The scales are off (darnit)
and
it's
scary.
Not overwhelming ALL THE TIME
anymore,
just
scary.
I don't want to grow up LIKE THIS, lol!
I don't want to have to fight someone I put in place to protect me.
I married an N(fox) to guard the hen house (marriage/self/life.)
HOW IRONIC IS THAT, lol!?!??
I invited this struggle!
Set it up, engineered it on some level and I KNOW THAT!
I am SO HATING life right now.
Not only do I have to accomplish the things I always struggled with when I was just me, on my own, which I did but it wasn't pretty......
I have to do them AND PARENT AND FIGHT AND STRUGGLE AGAINST a lying criminal sociopath who's bent on bending me to his will. "Ow, you're standing on my neck, ummmmm... excuse me, could you please get off my windpipe?" Figuratively most of the time, lol, of course.
Along with worrying about money resposibilty and keeping up with bills and schools and the emotional wellbeing of wonderful little human beings who depend on me solely...... I have a lifetime of defending an indefensible position with this N crazy person who's as cool as the Terminator around other people! Maddening! And he's a very good liar and thinks that's a compliment!

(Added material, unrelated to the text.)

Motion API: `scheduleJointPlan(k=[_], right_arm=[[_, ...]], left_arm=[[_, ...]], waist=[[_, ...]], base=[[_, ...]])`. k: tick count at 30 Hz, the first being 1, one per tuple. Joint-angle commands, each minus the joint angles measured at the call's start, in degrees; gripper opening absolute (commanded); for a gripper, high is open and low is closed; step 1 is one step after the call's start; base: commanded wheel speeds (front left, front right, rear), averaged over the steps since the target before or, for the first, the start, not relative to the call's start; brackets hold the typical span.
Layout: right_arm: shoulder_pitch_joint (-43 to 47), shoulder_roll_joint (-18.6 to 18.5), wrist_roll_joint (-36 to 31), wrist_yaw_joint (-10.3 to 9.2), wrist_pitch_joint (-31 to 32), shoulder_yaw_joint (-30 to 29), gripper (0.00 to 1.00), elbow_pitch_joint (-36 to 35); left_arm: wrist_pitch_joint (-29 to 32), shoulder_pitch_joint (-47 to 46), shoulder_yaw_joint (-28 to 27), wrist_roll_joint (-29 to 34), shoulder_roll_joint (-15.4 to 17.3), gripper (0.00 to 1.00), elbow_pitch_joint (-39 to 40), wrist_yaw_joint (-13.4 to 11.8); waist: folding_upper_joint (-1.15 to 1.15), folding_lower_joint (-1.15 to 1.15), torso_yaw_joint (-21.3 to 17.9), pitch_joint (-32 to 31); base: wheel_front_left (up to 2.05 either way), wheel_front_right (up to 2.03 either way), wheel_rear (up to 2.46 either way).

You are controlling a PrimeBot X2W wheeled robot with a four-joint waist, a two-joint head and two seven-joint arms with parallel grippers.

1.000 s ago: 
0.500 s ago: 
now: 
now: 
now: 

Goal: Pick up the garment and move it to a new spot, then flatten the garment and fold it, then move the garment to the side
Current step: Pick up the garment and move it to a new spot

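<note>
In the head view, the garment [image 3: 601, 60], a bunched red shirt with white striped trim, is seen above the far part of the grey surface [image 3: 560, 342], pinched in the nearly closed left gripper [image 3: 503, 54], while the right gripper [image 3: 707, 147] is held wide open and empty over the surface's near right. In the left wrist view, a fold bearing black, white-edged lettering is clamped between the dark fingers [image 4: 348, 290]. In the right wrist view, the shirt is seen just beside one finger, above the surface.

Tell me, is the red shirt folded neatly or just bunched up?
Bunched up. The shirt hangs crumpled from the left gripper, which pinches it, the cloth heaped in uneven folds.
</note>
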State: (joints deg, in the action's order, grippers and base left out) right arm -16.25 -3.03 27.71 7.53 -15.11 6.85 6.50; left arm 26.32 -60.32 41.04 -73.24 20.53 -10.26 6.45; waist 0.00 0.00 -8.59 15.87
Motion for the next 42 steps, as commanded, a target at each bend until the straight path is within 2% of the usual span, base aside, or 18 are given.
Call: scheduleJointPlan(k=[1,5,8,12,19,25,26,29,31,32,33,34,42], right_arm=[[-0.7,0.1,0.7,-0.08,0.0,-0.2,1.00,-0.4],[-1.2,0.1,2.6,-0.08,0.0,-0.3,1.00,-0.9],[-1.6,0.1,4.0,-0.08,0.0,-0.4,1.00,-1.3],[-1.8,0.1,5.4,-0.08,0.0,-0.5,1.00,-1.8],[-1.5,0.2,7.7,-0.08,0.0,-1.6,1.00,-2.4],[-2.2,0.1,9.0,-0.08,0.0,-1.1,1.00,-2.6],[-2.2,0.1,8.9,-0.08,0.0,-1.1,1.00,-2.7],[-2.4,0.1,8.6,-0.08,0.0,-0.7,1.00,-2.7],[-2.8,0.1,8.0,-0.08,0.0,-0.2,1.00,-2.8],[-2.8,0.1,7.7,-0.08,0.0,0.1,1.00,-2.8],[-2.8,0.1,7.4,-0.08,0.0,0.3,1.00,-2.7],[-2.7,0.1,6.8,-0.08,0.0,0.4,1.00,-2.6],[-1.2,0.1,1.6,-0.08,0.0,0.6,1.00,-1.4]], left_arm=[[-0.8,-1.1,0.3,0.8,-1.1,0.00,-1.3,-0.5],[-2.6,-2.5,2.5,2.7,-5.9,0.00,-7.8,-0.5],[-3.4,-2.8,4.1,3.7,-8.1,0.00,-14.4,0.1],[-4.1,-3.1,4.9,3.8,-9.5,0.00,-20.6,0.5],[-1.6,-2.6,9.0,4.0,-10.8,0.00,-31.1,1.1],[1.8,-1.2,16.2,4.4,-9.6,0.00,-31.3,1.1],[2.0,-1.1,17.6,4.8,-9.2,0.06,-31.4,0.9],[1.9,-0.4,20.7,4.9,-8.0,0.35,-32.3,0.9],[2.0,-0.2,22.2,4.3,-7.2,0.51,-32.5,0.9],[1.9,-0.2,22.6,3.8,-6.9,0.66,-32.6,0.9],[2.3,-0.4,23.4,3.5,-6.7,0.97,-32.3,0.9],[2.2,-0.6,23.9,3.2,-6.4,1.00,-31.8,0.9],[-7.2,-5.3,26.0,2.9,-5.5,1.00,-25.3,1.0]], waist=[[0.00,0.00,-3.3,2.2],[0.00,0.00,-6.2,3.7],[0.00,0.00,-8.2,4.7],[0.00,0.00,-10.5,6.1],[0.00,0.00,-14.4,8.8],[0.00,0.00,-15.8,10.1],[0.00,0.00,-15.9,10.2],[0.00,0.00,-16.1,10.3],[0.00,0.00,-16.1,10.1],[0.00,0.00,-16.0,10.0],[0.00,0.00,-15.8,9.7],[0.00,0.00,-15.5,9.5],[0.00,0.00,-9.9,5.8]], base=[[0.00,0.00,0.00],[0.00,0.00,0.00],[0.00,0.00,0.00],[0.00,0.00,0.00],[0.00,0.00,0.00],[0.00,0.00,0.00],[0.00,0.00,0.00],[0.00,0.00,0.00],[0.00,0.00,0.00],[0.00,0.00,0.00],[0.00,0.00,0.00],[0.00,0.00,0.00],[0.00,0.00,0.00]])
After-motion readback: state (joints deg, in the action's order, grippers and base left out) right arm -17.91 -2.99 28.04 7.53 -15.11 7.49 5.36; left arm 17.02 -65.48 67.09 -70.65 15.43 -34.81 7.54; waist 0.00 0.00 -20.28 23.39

OK..... I'm flipping the switch to living in the moment.
::CLICK::
See how that works, lol?
I'm now enjoying the perfectly brewed cup of coffee I notice on my bedside table, because I stopped to look around. MMMMmm whipped cream.

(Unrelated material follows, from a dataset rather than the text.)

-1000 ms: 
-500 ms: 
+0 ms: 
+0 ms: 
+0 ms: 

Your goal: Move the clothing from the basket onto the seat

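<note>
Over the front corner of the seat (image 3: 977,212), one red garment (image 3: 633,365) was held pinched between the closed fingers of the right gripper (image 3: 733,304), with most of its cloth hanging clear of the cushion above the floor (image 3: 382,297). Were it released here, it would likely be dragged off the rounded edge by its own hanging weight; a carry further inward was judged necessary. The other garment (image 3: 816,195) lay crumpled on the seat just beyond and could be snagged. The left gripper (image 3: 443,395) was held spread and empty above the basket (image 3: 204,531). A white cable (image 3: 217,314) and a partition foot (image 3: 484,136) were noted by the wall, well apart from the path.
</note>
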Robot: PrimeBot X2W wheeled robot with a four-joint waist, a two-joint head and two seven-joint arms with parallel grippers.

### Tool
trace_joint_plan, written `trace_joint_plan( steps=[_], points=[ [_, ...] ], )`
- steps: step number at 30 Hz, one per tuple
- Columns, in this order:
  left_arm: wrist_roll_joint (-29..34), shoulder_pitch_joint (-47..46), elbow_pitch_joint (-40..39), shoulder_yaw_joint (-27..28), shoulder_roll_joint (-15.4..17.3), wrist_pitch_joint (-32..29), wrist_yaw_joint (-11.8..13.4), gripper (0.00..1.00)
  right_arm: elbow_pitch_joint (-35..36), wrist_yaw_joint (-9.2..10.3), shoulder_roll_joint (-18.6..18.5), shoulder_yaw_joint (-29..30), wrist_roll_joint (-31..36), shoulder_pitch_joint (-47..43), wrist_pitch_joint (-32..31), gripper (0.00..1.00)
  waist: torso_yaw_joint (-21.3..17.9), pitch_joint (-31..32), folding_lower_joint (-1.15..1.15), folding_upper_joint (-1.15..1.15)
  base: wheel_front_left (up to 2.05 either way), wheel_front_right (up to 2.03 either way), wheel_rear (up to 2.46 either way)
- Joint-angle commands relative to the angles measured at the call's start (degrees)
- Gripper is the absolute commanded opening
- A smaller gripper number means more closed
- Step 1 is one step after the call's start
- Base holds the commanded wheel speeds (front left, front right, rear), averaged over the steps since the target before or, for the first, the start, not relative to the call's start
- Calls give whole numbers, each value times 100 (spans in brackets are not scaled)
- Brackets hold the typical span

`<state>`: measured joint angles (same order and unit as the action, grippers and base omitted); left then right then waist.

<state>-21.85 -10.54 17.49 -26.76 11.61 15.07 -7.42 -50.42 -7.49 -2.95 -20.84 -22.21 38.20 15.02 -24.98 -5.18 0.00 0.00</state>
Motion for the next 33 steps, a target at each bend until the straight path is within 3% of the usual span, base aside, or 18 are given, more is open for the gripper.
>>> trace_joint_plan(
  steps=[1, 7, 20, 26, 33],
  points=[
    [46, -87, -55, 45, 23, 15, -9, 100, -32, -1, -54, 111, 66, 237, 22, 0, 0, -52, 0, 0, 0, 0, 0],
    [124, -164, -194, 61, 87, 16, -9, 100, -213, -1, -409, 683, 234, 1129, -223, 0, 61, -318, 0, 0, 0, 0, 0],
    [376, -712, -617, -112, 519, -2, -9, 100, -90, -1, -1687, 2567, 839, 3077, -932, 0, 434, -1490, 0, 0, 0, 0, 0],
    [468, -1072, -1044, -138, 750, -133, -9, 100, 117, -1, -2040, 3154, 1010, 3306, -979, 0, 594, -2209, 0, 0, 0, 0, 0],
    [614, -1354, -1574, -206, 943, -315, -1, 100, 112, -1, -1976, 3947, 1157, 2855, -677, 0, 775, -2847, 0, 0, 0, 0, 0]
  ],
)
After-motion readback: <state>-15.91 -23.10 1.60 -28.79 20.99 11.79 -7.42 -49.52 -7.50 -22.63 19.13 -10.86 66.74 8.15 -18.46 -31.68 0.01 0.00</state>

I touched my newly waxed and detailed car and changed a load of laundry over a minute ago. Both enjoyable tasks. The scent of my favorite laundry soap on clean bedding. The way my fingers glide accross freshly waxed car paint. I used to enjoy the walking meditation of detailing my car but.....
I'll get into the shower and hope I enjoy it as much as I have 3 or 4 other showers that I wished wouldn't end.
I can't always decide what makes one shower great and the others a dissapointment.
It's the same with massages though I chalk that up to the fact I have painful deep tissue work done and it's rare that I have any work done that's not got me on the edge of crying out. It's a matter of honor that I not cry out, btw. Don't want him thinkin I'm a milk toast. And why do I care? ::shrug:: Ouch.
I look forward to celebrating the little things though.
I realize that's the road to my personal redemption.
Sometimes I look around and I realize I'm lying on the side of the road, lol.....
so I get up,
dust myself off and get back on the path.
Till I find myself laying in the dust again,
and I know I will, lol.
I don't beat myself up about it, for God's sake....
I can barely navigate the path with my goodwill.
Whatever would I do if I was letting the negative voices in my head,
which are pretty quiet these days,
have their way with me?
I wish that for everyone here.
Think positively.
Think constructively.
Keep making moves that lead to a better place.
Have a plan and get familiar with it so you can refer back to it when you're in the void and everything's dark and overwhelming.
One good feeling leads to another.
Feeling better is a matter of consistently making better choices and changing our thoughts and habits.